**Problem:** This exercise asks for every record to be output again exactly.
** Opening Data for analysis block **
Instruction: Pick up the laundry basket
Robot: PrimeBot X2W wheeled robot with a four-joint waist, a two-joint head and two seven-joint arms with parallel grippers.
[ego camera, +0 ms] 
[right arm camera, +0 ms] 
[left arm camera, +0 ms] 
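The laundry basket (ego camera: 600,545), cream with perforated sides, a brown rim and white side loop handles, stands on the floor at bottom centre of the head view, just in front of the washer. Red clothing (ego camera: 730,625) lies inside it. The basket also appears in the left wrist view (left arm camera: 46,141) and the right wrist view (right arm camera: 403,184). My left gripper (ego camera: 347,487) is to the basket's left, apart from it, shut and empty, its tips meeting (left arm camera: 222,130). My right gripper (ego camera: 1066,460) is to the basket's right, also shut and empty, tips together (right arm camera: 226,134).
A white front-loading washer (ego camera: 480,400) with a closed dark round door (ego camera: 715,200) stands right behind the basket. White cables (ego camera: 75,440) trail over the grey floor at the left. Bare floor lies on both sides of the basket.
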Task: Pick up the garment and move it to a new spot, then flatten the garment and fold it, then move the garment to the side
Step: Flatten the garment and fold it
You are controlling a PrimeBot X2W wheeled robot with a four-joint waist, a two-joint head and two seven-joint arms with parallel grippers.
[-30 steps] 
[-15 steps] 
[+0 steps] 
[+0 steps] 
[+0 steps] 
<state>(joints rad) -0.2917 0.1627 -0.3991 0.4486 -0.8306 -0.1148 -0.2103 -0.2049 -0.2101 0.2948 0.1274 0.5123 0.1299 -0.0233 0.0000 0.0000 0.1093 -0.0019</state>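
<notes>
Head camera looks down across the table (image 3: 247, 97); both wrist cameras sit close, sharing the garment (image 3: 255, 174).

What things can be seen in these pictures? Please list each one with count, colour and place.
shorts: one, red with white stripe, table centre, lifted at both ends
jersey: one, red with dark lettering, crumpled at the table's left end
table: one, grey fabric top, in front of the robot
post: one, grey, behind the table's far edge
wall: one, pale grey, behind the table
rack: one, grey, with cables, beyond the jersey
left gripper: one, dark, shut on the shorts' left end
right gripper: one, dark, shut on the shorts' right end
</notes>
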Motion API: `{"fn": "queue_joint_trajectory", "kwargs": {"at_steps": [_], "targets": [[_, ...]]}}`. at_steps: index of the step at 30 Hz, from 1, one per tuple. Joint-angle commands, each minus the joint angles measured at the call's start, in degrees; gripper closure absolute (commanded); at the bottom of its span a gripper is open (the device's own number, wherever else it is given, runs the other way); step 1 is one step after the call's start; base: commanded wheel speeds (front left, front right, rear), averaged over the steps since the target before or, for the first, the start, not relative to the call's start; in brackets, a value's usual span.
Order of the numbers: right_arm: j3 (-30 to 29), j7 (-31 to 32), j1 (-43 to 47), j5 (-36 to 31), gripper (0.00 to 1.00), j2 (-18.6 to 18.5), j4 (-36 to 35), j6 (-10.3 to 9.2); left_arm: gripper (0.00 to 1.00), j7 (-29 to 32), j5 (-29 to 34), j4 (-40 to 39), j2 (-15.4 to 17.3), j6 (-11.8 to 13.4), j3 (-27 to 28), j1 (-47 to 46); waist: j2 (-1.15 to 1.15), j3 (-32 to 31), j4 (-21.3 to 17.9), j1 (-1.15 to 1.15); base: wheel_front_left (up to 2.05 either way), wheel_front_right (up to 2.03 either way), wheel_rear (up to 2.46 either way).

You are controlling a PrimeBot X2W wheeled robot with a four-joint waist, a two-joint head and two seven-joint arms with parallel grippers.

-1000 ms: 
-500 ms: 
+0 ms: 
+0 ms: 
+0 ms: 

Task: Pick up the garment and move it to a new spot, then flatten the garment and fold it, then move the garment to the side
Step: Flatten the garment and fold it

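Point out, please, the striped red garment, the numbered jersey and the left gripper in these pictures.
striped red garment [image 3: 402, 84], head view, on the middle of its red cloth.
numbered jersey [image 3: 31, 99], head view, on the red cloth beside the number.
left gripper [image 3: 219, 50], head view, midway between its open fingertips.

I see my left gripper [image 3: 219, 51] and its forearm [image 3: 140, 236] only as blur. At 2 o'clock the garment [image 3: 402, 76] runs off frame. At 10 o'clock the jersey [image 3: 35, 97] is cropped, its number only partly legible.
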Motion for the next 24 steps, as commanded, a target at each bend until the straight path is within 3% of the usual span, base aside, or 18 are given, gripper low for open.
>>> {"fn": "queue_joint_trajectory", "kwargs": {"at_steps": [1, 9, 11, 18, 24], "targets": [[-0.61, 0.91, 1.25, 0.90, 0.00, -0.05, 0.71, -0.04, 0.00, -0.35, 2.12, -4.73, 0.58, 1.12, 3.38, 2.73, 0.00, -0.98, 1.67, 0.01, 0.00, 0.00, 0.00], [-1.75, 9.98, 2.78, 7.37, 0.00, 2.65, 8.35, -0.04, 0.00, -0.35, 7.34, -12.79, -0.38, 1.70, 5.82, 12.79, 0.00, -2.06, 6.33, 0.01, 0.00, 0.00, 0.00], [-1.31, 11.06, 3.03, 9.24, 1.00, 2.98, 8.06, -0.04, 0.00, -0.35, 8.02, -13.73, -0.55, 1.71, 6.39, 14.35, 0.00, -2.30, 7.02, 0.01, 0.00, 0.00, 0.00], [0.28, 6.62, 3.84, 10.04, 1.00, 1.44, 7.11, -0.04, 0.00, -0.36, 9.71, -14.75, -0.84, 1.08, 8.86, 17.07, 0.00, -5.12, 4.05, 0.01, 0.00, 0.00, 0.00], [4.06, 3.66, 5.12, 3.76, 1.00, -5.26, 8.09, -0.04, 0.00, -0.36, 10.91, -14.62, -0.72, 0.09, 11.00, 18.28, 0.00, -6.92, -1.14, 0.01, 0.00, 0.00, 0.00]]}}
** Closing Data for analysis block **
**Solution below:**
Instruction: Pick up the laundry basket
Robot: PrimeBot X2W wheeled robot with a four-joint waist, a two-joint head and two seven-joint arms with parallel grippers.
[ego camera, +0 ms] 
[right arm camera, +0 ms] 
[left arm camera, +0 ms] 
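The laundry basket (ego camera: 600,545), cream with perforated sides, a brown rim and white side loop handles, stands on the floor at bottom centre of the head view, just in front of the washer. Red clothing (ego camera: 730,625) lies inside it. The basket also appears in the left wrist view (left arm camera: 46,141) and the right wrist view (right arm camera: 403,184). My left gripper (ego camera: 347,487) is to the basket's left, apart from it, shut and empty, its tips meeting (left arm camera: 222,130). My right gripper (ego camera: 1066,460) is to the basket's right, also shut and empty, tips together (right arm camera: 226,134).
A white front-loading washer (ego camera: 480,400) with a closed dark round door (ego camera: 715,200) stands right behind the basket. White cables (ego camera: 75,440) trail over the grey floor at the left. Bare floor lies on both sides of the basket.
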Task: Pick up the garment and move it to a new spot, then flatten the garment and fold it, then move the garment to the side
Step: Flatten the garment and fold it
You are controlling a PrimeBot X2W wheeled robot with a four-joint waist, a two-joint head and two seven-joint arms with parallel grippers.
[-30 steps] 
[-15 steps] 
[+0 steps] 
[+0 steps] 
[+0 steps] 
<state>(joints rad) -0.2917 0.1627 -0.3991 0.4486 -0.8306 -0.1148 -0.2103 -0.2049 -0.2101 0.2948 0.1274 0.5123 0.1299 -0.0233 0.0000 0.0000 0.1093 -0.0019</state>
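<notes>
Head camera looks down across the table (image 3: 247, 97); both wrist cameras sit close, sharing the garment (image 3: 255, 174).

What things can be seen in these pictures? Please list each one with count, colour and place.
shorts: one, red with white stripe, table centre, lifted at both ends
jersey: one, red with dark lettering, crumpled at the table's left end
table: one, grey fabric top, in front of the robot
post: one, grey, behind the table's far edge
wall: one, pale grey, behind the table
rack: one, grey, with cables, beyond the jersey
left gripper: one, dark, shut on the shorts' left end
right gripper: one, dark, shut on the shorts' right end
</notes>
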Motion API: `{"fn": "queue_joint_trajectory", "kwargs": {"at_steps": [_], "targets": [[_, ...]]}}`. at_steps: index of the step at 30 Hz, from 1, one per tuple. Joint-angle commands, each minus the joint angles measured at the call's start, in degrees; gripper closure absolute (commanded); at the bottom of its span a gripper is open (the device's own number, wherever else it is given, runs the other way); step 1 is one step after the call's start; base: commanded wheel speeds (front left, front right, rear), averaged over the steps since the target before or, for the first, the start, not relative to the call's start; in brackets, a value's usual span.
Order of the numbers: right_arm: j3 (-30 to 29), j7 (-31 to 32), j1 (-43 to 47), j5 (-36 to 31), gripper (0.00 to 1.00), j2 (-18.6 to 18.5), j4 (-36 to 35), j6 (-10.3 to 9.2); left_arm: gripper (0.00 to 1.00), j7 (-29 to 32), j5 (-29 to 34), j4 (-40 to 39), j2 (-15.4 to 17.3), j6 (-11.8 to 13.4), j3 (-27 to 28), j1 (-47 to 46); waist: j2 (-1.15 to 1.15), j3 (-32 to 31), j4 (-21.3 to 17.9), j1 (-1.15 to 1.15); base: wheel_front_left (up to 2.05 either way), wheel_front_right (up to 2.03 either way), wheel_rear (up to 2.46 either way).

You are controlling a PrimeBot X2W wheeled robot with a four-joint waist, a two-joint head and two seven-joint arms with parallel grippers.

-1000 ms: 
-500 ms: 
+0 ms: 
+0 ms: 
+0 ms: 

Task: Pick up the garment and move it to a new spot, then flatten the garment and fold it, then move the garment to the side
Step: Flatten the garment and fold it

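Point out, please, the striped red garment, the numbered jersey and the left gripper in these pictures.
striped red garment [image 3: 402, 84], head view, on the middle of its red cloth.
numbered jersey [image 3: 31, 99], head view, on the red cloth beside the number.
left gripper [image 3: 219, 50], head view, midway between its open fingertips.

I see my left gripper [image 3: 219, 51] and its forearm [image 3: 140, 236] only as blur. At 2 o'clock the garment [image 3: 402, 76] runs off frame. At 10 o'clock the jersey [image 3: 35, 97] is cropped, its number only partly legible.
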Motion for the next 24 steps, as commanded, a target at each bend until the straight path is within 3% of the usual span, base aside, or 18 are given, gripper low for open.
>>> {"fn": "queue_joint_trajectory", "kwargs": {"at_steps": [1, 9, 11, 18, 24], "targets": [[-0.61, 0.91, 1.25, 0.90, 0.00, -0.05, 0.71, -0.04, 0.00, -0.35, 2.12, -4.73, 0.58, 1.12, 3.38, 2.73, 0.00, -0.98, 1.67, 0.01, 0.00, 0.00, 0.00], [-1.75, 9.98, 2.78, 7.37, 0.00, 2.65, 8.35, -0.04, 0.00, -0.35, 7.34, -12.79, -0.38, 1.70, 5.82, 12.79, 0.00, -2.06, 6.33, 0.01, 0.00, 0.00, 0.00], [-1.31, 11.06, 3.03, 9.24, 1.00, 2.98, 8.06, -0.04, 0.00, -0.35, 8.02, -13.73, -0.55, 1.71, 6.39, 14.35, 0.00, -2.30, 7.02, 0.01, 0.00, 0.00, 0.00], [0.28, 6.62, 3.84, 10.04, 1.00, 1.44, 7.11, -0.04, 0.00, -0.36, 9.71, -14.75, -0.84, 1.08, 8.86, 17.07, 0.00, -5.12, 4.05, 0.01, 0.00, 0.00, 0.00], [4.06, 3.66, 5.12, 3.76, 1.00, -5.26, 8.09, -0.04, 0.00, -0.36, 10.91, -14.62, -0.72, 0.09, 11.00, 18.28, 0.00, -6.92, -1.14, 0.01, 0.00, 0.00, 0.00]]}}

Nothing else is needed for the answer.